▶ **REQUIRED ACTION**: Skip every picture while you write out the records below, from the first line through the one that contains "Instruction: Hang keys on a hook", both ends kept.

▶ **EXTRACTED INFORMATION**:
╭──

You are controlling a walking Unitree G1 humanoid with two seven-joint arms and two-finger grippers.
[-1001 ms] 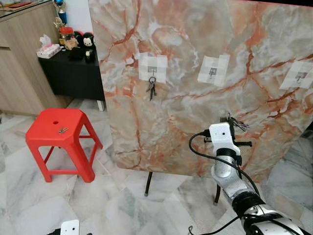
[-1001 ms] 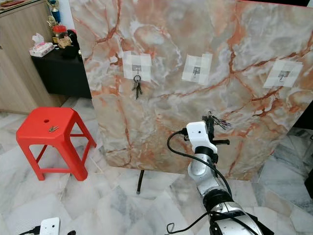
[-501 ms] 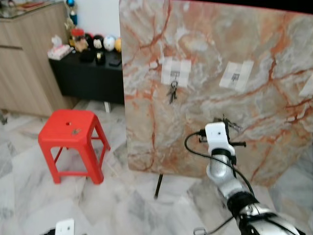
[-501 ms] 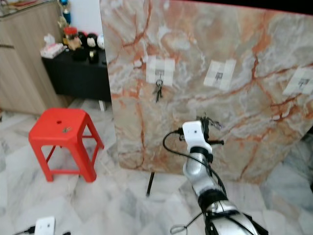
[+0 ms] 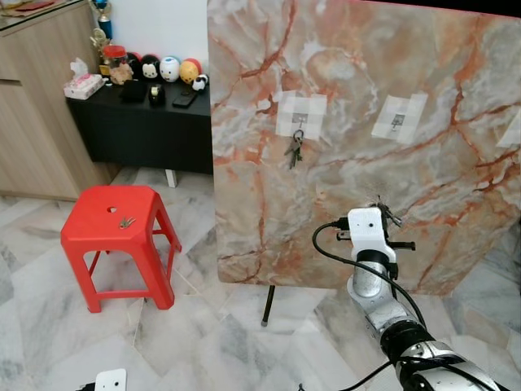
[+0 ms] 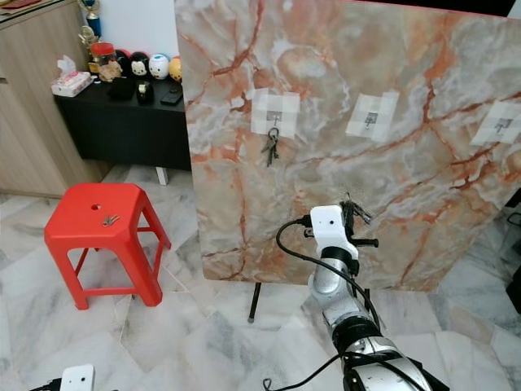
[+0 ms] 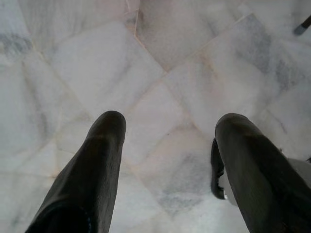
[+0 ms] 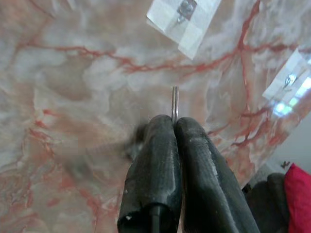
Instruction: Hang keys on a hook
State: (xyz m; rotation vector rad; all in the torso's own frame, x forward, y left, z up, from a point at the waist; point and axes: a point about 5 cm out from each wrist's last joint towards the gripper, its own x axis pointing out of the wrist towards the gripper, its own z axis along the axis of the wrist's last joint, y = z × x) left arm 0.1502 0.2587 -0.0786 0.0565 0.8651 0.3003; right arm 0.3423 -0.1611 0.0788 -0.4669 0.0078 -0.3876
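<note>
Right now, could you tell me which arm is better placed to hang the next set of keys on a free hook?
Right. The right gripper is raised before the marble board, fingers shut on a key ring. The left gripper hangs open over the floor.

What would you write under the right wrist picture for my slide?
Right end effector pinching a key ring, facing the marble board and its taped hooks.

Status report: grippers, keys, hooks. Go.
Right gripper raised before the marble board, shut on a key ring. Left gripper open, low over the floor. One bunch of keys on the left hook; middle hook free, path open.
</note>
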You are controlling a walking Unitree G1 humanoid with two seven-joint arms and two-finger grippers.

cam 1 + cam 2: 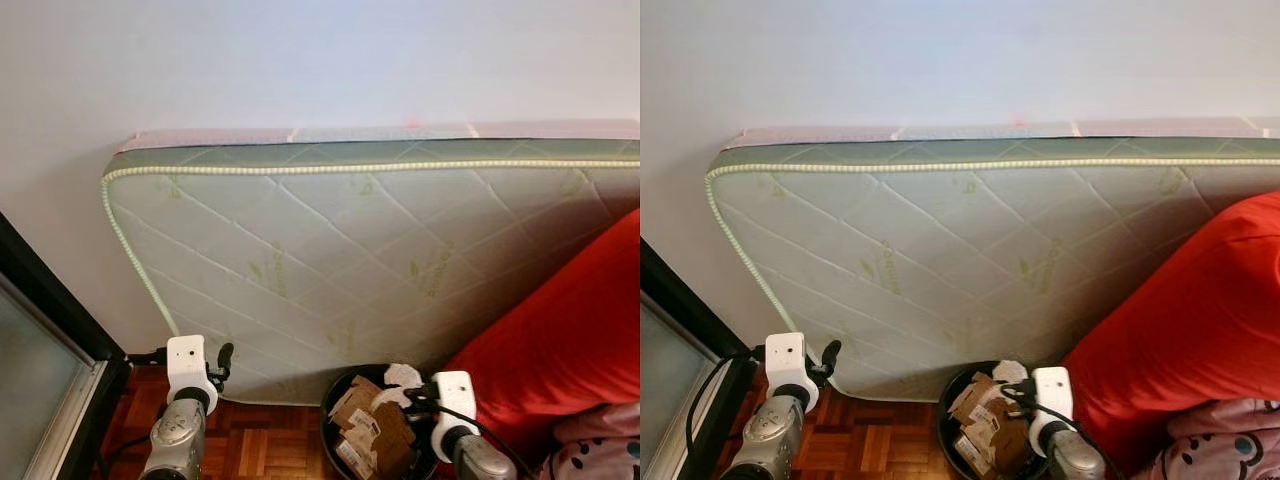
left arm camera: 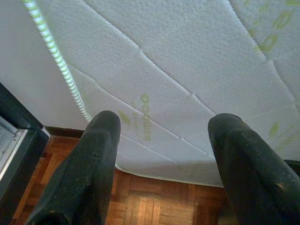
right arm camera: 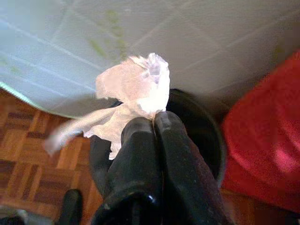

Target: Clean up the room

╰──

▶ **TASK RESULT**:
You are controlling a walking Unitree G1 humanoid with two seven-joint arms and two-finger grippers.
[-1001 ms] 
[-1001 ms] 
[-501 ms] 
[-501 ms] 
[+0 ms] 
[+0 ms] 
[+0 ms] 
[+0 ms] 
Instruction: Hang keys on a hook

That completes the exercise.